## What you should do
Below is a listing from which only part is wanted; return exactly the lines from the one with "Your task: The" up to and including the one with "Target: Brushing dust".

## Exercise inputs
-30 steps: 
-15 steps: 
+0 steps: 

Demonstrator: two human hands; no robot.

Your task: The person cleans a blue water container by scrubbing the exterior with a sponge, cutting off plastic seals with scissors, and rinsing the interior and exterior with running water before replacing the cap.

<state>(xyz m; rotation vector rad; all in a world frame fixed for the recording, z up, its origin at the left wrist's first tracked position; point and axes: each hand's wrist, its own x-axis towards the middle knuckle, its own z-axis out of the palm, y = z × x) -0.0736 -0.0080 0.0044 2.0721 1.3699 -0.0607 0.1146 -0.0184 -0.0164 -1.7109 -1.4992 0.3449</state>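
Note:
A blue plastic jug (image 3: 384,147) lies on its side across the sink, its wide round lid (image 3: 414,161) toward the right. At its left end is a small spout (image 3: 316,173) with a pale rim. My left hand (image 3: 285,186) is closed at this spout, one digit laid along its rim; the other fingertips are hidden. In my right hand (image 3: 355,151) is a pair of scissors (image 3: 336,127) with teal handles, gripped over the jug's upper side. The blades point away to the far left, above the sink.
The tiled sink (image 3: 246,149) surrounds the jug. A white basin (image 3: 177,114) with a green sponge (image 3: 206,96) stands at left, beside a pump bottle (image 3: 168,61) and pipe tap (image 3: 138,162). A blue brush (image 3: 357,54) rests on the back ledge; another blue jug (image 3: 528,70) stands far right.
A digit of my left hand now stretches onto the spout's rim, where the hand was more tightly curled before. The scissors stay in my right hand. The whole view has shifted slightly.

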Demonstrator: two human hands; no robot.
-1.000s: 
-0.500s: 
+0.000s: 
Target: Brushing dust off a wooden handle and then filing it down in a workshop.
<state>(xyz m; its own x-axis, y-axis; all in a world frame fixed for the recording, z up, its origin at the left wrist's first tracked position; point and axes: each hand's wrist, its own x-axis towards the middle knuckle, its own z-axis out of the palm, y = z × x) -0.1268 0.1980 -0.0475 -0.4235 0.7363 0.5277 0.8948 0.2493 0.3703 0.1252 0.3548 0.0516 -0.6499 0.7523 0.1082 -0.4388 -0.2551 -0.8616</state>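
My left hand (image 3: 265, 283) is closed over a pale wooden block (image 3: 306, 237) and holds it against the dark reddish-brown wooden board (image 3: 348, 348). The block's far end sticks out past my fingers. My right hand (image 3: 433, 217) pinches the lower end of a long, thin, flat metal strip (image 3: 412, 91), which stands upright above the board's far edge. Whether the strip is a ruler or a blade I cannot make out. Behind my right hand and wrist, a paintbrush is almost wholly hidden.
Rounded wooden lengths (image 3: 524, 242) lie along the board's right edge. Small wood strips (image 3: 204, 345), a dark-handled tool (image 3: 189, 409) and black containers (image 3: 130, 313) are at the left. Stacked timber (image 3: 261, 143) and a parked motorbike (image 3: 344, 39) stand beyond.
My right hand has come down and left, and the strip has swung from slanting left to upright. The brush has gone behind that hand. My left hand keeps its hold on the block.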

## Result
Your task: The person cleans a blue water container by scrubbing the exterior with a sponge, cutting off plastic seals with scissors, and rinsing the interior and exterior with running water before replacing the cap.

<state>(xyz m; rotation vector rad; all in a world frame fixed for the recording, z up, its origin at the left wrist's first tracked position; point and axes: each hand's wrist, its own x-axis towards the middle knuckle, its own z-axis out of the palm, y = z × x) -0.0736 -0.0080 0.0044 2.0721 1.3699 -0.0607 0.1146 -0.0184 -0.0164 -1.7109 -1.4992 0.3449</state>
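Note:
A blue plastic jug (image 3: 384,147) lies on its side across the sink, its wide round lid (image 3: 414,161) toward the right. At its left end is a small spout (image 3: 316,173) with a pale rim. My left hand (image 3: 285,186) is closed at this spout, one digit laid along its rim; the other fingertips are hidden. In my right hand (image 3: 355,151) is a pair of scissors (image 3: 336,127) with teal handles, gripped over the jug's upper side. The blades point away to the far left, above the sink.
The tiled sink (image 3: 246,149) surrounds the jug. A white basin (image 3: 177,114) with a green sponge (image 3: 206,96) stands at left, beside a pump bottle (image 3: 168,61) and pipe tap (image 3: 138,162). A blue brush (image 3: 357,54) rests on the back ledge; another blue jug (image 3: 528,70) stands far right.
A digit of my left hand now stretches onto the spout's rim, where the hand was more tightly curled before. The scissors stay in my right hand. The whole view has shifted slightly.
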
Demonstrator: two human hands; no robot.
-1.000s: 
-0.500s: 
+0.000s: 
Target: Brushing dust off a wooden handle and then filing it down in a workshop.

The output requires no further additions.